-- Aim of the exercise --
In the material below, find the line containing "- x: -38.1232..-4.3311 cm" and the line containing "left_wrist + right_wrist". Output those two lines and all lines between them exactly, without pictures.

-- Stored data --
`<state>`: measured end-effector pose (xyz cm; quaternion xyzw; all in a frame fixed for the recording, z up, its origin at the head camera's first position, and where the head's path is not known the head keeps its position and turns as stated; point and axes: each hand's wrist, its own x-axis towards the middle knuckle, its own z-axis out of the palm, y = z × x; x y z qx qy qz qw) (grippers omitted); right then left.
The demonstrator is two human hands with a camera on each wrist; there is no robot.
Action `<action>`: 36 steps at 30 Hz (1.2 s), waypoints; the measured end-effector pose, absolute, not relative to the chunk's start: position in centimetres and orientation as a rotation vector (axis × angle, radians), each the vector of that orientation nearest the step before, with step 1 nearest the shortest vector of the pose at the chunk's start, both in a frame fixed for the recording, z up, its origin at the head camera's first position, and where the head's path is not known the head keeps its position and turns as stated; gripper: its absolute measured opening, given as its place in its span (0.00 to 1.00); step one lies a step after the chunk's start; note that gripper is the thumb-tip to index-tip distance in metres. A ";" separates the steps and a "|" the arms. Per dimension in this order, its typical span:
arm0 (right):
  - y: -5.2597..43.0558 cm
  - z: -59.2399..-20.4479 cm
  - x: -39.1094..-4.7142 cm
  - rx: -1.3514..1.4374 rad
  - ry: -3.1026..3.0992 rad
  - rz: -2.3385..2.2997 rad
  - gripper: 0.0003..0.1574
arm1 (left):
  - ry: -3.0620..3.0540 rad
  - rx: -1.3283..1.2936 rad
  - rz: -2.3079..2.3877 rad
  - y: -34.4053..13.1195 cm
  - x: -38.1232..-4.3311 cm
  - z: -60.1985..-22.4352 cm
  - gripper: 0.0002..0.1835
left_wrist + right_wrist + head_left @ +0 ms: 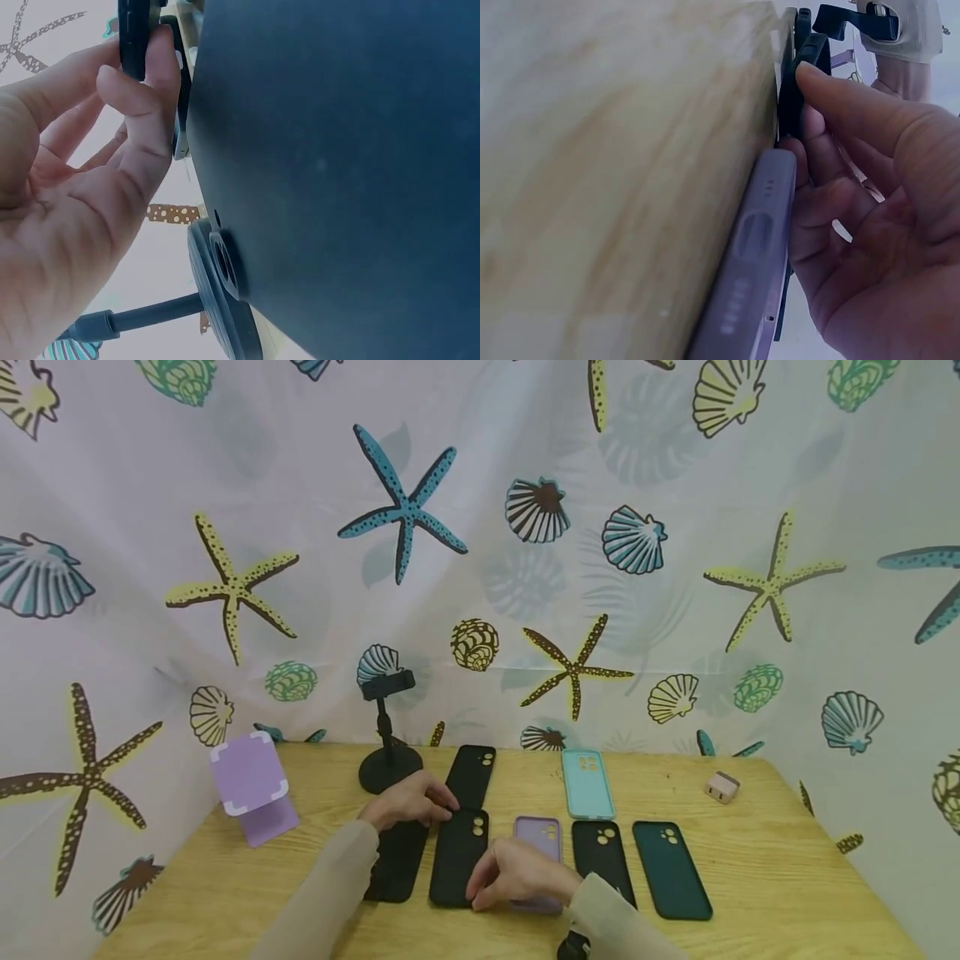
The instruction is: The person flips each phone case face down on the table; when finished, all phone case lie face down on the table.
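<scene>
1. We find the middle black case (452, 870) fenced at two opposite corners, by the left hand (411, 799) and the right hand (519, 871)
2. We see the right hand also partly blocking the purple case (537, 832) from above
3. We note the black stand (388, 772) rising just behind the left hand
4. We mark passable bare tabletop (528, 789) between the turquoise case (588, 789) and the rear black case (469, 779), and right of the dark green case (672, 872)

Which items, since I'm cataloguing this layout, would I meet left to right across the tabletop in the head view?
Purple stand, black stand, gripped black phone case, lilac case, turquoise case, dark teal case, small pink charger.
</scene>
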<state>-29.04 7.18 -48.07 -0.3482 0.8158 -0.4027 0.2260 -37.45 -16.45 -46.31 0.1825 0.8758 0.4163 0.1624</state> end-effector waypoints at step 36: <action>5.4 -47.8 -28.0 -0.681 2.360 -1.278 0.24 | 2.462 0.358 1.405 -15.5 -36.4 -44.6 0.15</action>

-- Response area --
  - x: -38.1232..-4.3311 cm
  - z: -60.1985..-22.4352 cm
  - gripper: 0.0002..0.1835
left_wrist + right_wrist + head_left @ +0 ms: 

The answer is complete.